Grande, forte, compatto e di un verde molto intenso per lungo periodo dell'anno.

In ogni momento, guardare fuori dalle finestre era una cosa bellissima, ma al mattino, quando il sole si innalzava da dietro la montagna, lo era ancora di più. Il sole, insieme alla montagna erano così vicine, che sembrava di poter toccare il tutto con la mano.

Il calore e soprattutto la luce che entrava in casa, dava una vitalità ed una forza che ogni mattina faceva venire la voglia di gridare:

< Vita dove sei? >

< Perché ho voglia di viverti in pieno quest'oggi! >

Allo stesso modo, quando di sera da dietro la stessa montagna compariva la luna, metteva una pace ed una serenità che aiutava moltissimo a capire se in quel giorno di vita si e riusciti a fare qualcosa di buono.

Non aver fatto passare inutilmente la giornata.

Poi si andava a dormire in tranquillità , serenità e pace, ringraziando per tutti i risultati avuti.

Il primo ricordo, come forse quello di ogni bambino, è un po’ birichino ed ogni volta che ci ripenso, sorrido partendo dal mio più profondo e finendo con i muscoli facciali.

Sempre.

Ricordo seduti: me e mia madre, attorno il tavolo nella cucina.

Dopo aver mangiato, quasi sempre da me, ma anche imboccato ogni tanto da mia mamma, mi portava al letto per farmi fare il pisolino pomeridiano.

Se avessi potuto, avrei prolungato all'infinito ogni volta quei momenti attorno al tavolo, perché andare a dormire di pomeriggio, per me era la cosa più spiacevole che mi poteva capitare in quel momento di vita.

Questo è il mio primo pensiero di vita vissuta.

Il primo che ricordo.

Purtroppo per me, andava a finire sempre allo stesso modo, cioè, io sdraiato sul letto che dovevo dormire.

Non piangevo e non ricordo di aver mai protestato, ma al mio modo agivo.

Una volta al letto, dopo un po' di momenti in qui stavo tranquillo, con gli occhi chiusi e senza la minima intenzione di dormire, quando credevo che il tempo era giusto, scendevo dal letto.

Ricordo che quasi sempre, andavo in silenzio dietro alla porta, per provare a capire dov'era mia madre.

Qualche volta la vedevo da dietro, lavando per terra nell’ingresso, o facendo altro.
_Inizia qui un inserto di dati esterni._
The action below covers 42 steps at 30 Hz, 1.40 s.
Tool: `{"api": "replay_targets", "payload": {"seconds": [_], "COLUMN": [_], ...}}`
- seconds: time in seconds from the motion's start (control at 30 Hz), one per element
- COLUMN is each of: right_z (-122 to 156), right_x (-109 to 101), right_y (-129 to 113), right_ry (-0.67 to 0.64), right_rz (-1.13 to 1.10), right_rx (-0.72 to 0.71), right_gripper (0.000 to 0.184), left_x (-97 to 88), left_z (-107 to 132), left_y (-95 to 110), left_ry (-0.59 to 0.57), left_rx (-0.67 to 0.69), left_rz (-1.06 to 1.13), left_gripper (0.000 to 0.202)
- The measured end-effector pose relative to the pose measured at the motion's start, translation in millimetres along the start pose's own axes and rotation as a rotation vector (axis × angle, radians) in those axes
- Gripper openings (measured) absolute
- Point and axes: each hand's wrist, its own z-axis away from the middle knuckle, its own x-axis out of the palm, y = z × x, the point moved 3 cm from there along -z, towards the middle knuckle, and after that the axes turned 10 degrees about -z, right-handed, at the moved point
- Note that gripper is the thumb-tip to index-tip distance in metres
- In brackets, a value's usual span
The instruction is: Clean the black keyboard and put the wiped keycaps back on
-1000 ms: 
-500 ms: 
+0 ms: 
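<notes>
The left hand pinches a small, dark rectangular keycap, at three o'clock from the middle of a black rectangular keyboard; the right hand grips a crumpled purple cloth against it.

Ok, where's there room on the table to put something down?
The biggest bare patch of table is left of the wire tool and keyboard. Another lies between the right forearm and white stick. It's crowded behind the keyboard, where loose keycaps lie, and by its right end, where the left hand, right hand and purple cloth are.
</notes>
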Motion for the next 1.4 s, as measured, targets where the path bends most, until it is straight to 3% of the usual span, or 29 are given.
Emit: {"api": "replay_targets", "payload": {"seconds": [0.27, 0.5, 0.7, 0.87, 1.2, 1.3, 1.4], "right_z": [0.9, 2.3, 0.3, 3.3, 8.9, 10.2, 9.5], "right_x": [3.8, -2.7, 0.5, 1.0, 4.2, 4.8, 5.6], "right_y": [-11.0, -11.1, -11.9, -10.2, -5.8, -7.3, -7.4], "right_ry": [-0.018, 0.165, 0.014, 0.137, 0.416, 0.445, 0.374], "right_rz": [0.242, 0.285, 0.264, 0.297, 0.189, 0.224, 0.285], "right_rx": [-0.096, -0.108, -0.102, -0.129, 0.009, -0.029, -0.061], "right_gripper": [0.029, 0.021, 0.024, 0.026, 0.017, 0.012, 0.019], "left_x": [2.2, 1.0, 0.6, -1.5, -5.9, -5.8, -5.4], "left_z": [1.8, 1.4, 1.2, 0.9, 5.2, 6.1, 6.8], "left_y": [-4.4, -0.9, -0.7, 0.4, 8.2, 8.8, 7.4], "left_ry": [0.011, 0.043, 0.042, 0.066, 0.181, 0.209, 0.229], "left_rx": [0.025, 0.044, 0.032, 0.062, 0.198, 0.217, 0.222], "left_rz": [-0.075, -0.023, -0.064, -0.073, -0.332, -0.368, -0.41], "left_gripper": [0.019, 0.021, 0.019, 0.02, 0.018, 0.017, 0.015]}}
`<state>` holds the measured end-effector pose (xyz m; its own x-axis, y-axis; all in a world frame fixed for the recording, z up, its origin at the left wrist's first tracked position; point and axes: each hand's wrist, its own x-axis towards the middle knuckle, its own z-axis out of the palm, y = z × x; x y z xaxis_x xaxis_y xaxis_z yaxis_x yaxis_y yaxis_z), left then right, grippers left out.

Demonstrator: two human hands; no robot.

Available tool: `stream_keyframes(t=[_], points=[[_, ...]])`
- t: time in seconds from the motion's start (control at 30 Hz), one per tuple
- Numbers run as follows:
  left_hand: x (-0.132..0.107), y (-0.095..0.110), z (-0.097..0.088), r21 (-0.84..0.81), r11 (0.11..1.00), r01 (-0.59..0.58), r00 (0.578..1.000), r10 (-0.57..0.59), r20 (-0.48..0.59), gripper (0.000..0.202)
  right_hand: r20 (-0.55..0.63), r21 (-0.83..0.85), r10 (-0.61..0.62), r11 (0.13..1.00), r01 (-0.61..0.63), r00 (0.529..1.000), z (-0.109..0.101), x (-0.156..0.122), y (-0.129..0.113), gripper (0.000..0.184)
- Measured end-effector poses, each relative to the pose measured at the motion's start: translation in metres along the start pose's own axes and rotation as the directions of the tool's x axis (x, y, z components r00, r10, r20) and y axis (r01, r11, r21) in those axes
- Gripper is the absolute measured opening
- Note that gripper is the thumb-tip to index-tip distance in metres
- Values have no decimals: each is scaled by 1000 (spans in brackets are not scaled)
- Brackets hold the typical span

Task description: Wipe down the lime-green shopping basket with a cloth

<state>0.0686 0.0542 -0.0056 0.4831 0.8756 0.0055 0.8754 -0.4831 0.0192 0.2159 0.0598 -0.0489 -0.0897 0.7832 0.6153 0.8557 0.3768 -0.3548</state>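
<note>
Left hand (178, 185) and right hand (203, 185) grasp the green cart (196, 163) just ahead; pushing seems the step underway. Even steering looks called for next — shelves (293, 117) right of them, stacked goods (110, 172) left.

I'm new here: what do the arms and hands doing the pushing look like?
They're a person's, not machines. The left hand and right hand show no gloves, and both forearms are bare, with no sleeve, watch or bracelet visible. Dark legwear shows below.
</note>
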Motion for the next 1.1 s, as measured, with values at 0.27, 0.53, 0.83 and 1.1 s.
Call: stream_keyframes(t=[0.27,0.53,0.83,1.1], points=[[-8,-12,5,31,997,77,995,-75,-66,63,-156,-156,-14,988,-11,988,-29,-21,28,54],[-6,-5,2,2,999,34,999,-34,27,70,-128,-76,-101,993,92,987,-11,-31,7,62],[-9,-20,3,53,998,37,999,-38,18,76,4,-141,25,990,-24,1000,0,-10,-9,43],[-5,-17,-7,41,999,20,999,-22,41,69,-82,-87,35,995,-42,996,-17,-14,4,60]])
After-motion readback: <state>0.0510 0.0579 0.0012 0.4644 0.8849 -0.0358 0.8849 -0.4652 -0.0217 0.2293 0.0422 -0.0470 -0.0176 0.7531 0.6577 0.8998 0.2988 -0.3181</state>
Qualche altra volta mi toccava uscire dalla camera, prima di riuscire a vederla.

In tutti i casi, mi ricordo la stessa fine.

Io, che sfregandomi gli occhi come uno che ha dormito per ore, le dicevo che ho già dormito, mentre lei, senza dirmi niente, prendendomi per mano, mi faceva fare dietro front e mi riaccompagnava al letto.

Al letto per la seconda volta, scattavano sempre le sue misure di sorveglianza.